I am describing "copyright infringement"
If you are selling something, and no one is buying it, the value you have generated is zero. If you put something online and you did not bother to understand this material can potentially be used by a third-party on account of its loose licensing, then who's to blame?
But the licensing isn't loose in many (most?) cases we're aware of. Merely making an image publicly available online doesn't give the viewers rights to do whatever they want with it under our copyright laws.
Well, I suppose the keyword here is "most?" because the burden of proof lies with the prosecution, the legal gymnastics of coming up a reasonable argument to this will be interesting.
They could at least make an effort to purchase licenses from all non-open content, comply with open licenses, and exclude content otherwise. They aren't making anything more than the most lame token effort because they don't care.
But that's just it - if we believe that what the model learns from the training material is abstract enough, they shouldn't license the content at all. Humans learn from and are inspired by art all the time. They create new works that are not considered derived works, despite there being obvious influence. Could we conceive of the same circumstance being possible with machine learning?
If we go down this road right now, we are allowing superintelligent AI powered corporations to front-run the entire human race and sell everything we think back to us.

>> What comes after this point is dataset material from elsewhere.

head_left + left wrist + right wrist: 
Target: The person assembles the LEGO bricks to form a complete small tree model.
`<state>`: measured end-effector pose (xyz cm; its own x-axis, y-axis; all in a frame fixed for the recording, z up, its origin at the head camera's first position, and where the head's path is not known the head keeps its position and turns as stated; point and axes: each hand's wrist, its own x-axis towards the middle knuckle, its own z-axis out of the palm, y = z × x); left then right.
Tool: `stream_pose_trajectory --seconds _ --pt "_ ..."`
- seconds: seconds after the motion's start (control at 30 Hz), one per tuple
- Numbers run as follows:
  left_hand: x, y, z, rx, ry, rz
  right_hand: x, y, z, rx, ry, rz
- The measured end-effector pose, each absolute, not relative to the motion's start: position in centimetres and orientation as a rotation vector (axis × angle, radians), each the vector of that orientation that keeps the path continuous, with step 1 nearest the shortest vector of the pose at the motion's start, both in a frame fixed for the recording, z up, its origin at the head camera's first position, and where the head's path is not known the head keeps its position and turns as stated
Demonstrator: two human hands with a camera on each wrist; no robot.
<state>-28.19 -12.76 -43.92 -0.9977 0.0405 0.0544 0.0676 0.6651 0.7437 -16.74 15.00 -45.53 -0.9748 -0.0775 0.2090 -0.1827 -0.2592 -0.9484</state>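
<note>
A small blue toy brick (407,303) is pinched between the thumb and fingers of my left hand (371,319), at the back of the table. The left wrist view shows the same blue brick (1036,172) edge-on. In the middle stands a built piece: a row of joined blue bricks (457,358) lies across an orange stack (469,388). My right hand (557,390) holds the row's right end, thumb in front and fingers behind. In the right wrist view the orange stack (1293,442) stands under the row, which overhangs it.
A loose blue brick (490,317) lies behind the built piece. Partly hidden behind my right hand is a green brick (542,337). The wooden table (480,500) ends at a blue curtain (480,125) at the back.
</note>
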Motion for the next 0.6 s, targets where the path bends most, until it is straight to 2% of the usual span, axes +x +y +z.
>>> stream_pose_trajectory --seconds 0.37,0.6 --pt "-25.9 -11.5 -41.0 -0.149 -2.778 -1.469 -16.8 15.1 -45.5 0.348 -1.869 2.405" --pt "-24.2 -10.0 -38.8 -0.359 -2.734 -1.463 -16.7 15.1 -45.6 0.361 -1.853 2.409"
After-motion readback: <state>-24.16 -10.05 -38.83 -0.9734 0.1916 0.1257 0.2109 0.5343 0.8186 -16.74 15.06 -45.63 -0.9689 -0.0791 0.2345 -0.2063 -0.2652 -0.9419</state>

It's not about theory of mind stuff. It's about just compensation of living human beings.

Well, with the status quo, there's no license required to train on the greatest works of art from centuries past.

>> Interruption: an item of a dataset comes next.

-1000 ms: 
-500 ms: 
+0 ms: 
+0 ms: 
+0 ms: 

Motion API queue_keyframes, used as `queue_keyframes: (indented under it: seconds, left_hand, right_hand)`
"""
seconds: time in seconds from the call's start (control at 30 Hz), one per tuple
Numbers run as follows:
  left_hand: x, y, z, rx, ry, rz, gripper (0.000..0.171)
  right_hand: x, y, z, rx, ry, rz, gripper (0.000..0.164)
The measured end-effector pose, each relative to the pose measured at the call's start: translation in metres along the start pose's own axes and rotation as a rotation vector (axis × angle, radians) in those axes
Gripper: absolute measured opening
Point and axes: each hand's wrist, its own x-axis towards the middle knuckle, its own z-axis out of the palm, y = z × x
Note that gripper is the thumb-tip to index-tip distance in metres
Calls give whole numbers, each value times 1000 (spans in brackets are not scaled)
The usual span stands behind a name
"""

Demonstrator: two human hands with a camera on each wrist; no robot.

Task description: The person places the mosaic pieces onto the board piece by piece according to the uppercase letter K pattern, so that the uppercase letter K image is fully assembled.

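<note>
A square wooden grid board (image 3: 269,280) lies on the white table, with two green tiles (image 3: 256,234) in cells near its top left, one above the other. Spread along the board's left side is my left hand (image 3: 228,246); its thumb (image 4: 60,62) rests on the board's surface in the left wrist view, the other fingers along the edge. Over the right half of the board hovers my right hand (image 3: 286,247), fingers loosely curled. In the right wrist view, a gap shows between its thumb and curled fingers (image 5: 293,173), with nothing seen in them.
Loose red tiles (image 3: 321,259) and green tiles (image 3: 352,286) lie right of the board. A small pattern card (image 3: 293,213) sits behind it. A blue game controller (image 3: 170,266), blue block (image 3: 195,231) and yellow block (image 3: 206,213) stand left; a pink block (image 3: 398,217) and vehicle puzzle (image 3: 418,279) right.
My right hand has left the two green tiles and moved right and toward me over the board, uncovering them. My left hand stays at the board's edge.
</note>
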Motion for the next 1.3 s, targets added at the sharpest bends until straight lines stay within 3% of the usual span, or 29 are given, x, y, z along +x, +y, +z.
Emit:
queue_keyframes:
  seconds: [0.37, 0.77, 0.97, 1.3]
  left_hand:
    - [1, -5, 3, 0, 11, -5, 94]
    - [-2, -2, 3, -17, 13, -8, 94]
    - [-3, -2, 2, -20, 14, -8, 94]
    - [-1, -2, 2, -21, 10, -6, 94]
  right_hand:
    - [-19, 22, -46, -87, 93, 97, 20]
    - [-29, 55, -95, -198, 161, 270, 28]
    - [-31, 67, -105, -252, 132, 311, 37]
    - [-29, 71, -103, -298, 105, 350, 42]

I recognize some of the concerns about AI but I don't think pinning hopes on copyright law will deliver anything remotely resembling a remedy to the problems you bring up.

Are you talking about training a human or training an artist?

Downloading copyrighted data at huge scales to use in your commercial software product is pretty substantially different than an art student studying a reference.

> Are you talking about training a human or training an artist?

Neither: I am talking about training a machine learning model. Unless that's what you meant by "artist"?

> Downloading copyrighted data at huge scales to use in your commercial software product is pretty substantially different than an art student studying a reference.

You may have misunderstood my comment. My comment was stating that there's only a portion of human art - the most recent decades of works - which are protected by a copyright. Models like Stable Diffusion could be re-trained instead on centuries of artworks and not infringe at all. So the problem described as "AI powered corporations to front-run the entire human race and sell everything we think back to us" - this problem is here regardless of whether licenses were purchased.

1848 had a publication that might interest you.

I think the manifesto is missing some important aspects about game theory and human nature, and for some of that theory of mind is indeed very important, and that's why this particular political experiment didn't work out in the end despite the good intentions and that several aspects have become globally accepted.

I’ve read it but I think this case is much more unambiguous. Workers are paid; Marx would argue they are systematically underpaid and disempowered.

In this case the workers are not paid at all. Their work is not even acknowledged. It’s closer to cultural appropriation but quite a bit more unambiguous than that as well since this isn’t people learning from people. This is mass uncompensated value harvesting.

The number of hands benefiting here are incredibly tiny. In theory you could have one human owning the entire human mind and renting it back. This is the danger of present generation AI, not Skynet scenarios, and it anything the sci-fi stuff distracts us from this.

It’s like an information theory equivalent of today’s shoplifting epidemic except there are tiny gangs of only a few shoplifters able to run at Mach 10 and shoplift from every store in the country in days.